Problem details: Below are some records. Return exactly the lines from the one containing "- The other" through the one containing "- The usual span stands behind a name", both included, and only those.

= Beginning of Section =

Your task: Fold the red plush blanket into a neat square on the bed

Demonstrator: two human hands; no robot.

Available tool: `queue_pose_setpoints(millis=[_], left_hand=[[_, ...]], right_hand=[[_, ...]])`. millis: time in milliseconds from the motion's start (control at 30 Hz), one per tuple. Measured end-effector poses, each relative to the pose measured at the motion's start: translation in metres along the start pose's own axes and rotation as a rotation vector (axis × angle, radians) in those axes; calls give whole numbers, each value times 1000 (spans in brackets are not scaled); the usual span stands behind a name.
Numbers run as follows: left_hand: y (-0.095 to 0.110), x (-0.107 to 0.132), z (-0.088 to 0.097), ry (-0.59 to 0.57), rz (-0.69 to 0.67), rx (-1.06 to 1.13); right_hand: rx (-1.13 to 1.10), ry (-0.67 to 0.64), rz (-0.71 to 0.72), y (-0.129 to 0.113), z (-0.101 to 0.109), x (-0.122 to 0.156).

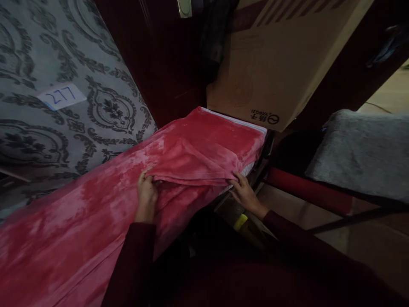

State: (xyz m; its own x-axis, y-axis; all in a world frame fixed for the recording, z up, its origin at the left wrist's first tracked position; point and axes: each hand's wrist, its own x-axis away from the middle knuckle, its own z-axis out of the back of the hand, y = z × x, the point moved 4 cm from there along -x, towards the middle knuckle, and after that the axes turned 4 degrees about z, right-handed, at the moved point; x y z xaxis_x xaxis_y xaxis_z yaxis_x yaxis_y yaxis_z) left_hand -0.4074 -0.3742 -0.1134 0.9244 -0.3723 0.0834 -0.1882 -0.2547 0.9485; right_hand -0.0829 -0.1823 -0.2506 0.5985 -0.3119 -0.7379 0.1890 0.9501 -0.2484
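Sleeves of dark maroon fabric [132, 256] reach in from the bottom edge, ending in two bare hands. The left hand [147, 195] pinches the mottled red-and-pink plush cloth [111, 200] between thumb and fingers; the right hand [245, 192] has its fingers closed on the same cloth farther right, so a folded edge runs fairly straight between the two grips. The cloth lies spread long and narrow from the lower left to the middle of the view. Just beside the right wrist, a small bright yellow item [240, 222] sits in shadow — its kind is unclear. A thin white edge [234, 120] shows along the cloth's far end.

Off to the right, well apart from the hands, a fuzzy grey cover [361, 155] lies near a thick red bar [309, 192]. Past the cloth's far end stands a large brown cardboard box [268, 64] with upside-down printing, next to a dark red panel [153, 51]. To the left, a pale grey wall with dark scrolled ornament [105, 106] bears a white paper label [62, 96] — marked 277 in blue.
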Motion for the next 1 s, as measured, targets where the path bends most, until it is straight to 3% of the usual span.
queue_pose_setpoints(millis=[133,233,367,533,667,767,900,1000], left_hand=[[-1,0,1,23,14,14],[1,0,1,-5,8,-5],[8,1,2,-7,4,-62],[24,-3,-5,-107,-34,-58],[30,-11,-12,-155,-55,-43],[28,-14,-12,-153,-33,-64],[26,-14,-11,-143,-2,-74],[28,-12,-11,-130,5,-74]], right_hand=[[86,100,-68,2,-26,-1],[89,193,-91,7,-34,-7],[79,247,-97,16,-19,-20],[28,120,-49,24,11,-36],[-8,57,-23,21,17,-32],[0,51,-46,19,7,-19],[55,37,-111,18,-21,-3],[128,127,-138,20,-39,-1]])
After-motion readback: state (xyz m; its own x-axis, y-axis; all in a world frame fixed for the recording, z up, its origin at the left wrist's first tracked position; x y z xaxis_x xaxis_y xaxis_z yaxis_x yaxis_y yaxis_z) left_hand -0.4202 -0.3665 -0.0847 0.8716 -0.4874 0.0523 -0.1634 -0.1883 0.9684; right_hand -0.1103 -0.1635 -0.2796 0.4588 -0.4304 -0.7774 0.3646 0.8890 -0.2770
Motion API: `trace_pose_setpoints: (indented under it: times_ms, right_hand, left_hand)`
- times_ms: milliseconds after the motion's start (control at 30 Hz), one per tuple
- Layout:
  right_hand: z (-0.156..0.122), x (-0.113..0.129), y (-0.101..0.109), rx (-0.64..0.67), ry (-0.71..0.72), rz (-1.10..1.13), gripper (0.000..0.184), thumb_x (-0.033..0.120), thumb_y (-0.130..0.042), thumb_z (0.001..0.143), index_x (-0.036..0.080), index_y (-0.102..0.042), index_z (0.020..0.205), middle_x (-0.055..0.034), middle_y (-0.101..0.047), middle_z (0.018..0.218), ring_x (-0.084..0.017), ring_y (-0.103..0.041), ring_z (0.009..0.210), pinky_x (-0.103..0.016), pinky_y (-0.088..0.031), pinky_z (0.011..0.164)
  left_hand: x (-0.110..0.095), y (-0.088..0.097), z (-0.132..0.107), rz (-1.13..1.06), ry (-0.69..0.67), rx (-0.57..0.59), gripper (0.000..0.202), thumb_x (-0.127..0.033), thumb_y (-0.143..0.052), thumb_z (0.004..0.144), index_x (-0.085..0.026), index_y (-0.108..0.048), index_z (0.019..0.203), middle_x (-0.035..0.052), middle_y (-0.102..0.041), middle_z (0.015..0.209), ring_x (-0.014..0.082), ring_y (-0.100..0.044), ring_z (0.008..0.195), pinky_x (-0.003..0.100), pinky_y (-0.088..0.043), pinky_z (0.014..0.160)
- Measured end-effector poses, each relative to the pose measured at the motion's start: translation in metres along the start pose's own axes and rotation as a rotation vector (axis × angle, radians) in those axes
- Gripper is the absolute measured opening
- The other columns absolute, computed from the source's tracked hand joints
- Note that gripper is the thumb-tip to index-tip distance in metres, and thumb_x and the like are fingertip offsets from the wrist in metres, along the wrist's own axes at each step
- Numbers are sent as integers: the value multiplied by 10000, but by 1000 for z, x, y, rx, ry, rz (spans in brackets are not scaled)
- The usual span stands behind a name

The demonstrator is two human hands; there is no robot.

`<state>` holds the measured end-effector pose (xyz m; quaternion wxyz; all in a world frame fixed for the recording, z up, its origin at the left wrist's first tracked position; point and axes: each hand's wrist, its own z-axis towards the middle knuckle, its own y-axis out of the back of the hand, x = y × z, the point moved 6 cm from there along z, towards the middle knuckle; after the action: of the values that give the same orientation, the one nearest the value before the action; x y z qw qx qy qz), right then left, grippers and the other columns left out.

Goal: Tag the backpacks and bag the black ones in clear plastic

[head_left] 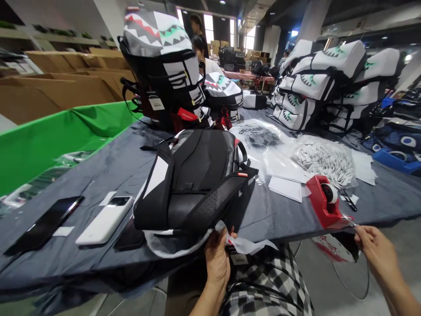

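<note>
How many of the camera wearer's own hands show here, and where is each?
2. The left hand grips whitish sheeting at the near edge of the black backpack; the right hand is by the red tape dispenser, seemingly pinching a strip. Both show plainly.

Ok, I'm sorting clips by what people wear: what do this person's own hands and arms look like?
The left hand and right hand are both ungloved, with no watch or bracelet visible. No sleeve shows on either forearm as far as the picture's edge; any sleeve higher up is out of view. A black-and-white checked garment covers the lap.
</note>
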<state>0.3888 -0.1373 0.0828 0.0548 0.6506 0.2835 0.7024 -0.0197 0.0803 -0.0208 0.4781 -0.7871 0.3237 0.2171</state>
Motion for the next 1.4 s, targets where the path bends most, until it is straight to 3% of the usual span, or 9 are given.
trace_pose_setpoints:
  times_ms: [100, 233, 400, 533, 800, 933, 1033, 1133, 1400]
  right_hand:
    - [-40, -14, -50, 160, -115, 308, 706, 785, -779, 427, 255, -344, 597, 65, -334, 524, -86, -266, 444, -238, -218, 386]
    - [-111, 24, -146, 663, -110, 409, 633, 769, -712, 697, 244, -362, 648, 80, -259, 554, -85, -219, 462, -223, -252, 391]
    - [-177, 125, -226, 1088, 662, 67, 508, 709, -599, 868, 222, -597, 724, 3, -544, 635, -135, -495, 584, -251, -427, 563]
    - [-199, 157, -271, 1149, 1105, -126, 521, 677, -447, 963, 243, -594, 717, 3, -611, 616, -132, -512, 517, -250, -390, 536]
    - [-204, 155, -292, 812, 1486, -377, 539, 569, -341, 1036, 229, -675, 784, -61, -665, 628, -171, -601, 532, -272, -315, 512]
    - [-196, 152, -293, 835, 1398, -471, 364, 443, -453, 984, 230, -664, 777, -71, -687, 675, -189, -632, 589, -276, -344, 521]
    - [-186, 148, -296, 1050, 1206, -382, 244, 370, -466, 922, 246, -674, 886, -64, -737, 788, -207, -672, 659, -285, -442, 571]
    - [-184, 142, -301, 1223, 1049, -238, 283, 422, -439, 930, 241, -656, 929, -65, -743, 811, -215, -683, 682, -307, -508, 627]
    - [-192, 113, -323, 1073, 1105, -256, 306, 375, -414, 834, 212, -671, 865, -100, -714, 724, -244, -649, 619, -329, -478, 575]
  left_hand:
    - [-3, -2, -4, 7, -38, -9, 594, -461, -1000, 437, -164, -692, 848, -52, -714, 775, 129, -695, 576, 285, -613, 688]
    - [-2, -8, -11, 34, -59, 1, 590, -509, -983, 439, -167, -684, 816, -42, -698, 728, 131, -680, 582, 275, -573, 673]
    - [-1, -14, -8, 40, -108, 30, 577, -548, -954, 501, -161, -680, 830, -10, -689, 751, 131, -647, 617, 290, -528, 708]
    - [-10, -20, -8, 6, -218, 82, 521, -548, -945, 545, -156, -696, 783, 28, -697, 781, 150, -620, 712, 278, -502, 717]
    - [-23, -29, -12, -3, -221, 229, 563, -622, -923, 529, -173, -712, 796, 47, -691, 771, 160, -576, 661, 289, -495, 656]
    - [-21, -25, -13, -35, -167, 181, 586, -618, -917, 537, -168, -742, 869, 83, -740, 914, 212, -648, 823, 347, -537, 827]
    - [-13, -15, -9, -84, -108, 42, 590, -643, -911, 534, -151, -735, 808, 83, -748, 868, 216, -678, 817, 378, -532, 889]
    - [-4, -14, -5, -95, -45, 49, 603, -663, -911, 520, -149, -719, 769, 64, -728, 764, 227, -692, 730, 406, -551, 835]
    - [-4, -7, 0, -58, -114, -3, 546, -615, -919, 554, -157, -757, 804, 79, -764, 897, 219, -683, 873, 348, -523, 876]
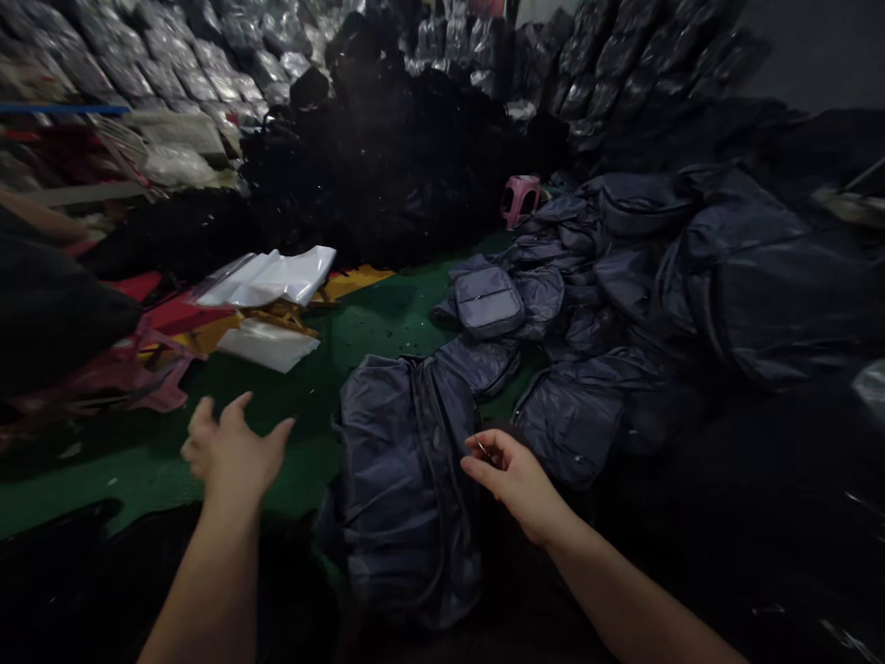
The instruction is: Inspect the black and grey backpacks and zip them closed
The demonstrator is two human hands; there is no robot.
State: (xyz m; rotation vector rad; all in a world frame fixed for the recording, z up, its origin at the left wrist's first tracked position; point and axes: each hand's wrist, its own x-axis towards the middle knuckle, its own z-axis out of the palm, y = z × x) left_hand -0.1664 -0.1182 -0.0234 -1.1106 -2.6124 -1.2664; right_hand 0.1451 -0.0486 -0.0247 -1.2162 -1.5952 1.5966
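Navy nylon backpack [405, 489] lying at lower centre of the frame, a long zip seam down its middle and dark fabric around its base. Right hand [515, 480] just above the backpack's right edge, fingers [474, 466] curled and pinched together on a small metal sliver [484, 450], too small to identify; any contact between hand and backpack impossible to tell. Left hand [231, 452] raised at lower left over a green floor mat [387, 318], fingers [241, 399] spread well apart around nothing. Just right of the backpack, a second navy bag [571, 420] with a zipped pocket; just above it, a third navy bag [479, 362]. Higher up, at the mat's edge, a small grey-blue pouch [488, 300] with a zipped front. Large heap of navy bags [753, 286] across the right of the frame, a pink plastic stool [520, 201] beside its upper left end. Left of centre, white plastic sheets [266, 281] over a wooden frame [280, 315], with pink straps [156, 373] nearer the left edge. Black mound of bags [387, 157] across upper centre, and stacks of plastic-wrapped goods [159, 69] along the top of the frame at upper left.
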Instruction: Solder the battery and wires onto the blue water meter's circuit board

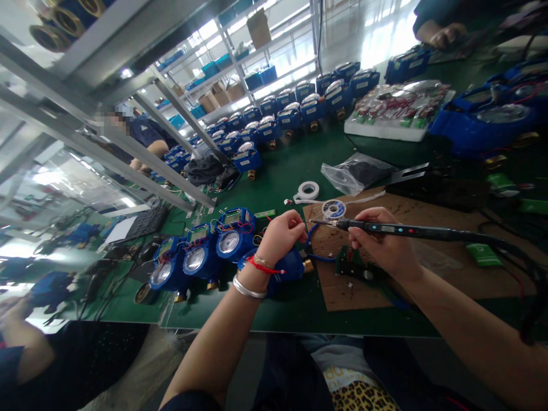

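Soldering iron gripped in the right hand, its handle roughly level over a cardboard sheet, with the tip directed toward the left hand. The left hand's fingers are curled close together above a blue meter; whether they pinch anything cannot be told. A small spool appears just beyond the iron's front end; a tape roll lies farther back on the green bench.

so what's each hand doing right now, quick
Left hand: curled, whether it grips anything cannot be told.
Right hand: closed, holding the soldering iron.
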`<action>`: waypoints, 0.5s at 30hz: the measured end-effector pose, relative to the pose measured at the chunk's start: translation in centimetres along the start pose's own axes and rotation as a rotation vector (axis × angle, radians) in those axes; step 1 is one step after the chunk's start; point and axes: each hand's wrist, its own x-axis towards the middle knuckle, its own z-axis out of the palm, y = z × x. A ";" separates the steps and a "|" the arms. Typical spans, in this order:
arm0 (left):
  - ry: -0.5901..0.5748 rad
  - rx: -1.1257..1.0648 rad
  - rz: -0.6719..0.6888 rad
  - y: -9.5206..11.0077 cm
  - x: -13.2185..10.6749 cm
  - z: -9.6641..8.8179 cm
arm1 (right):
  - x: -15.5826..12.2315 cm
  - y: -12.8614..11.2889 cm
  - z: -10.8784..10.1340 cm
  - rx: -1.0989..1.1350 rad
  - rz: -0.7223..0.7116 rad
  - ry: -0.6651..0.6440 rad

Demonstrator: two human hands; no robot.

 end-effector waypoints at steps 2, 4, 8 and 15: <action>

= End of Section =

Answer box:
- The other columns absolute, computed from the source's tracked hand joints
- Note that gripper is the thumb-tip to index-tip distance in metres, and thumb_x and the like are fingertip offsets from the wrist in metres, along the wrist's own axes at each step
- Numbers are sent as integers: the value multiplied by 10000, but by 1000 for z, x, y, rx, ry, rz (spans in brackets are not scaled)
- The usual span stands behind a name

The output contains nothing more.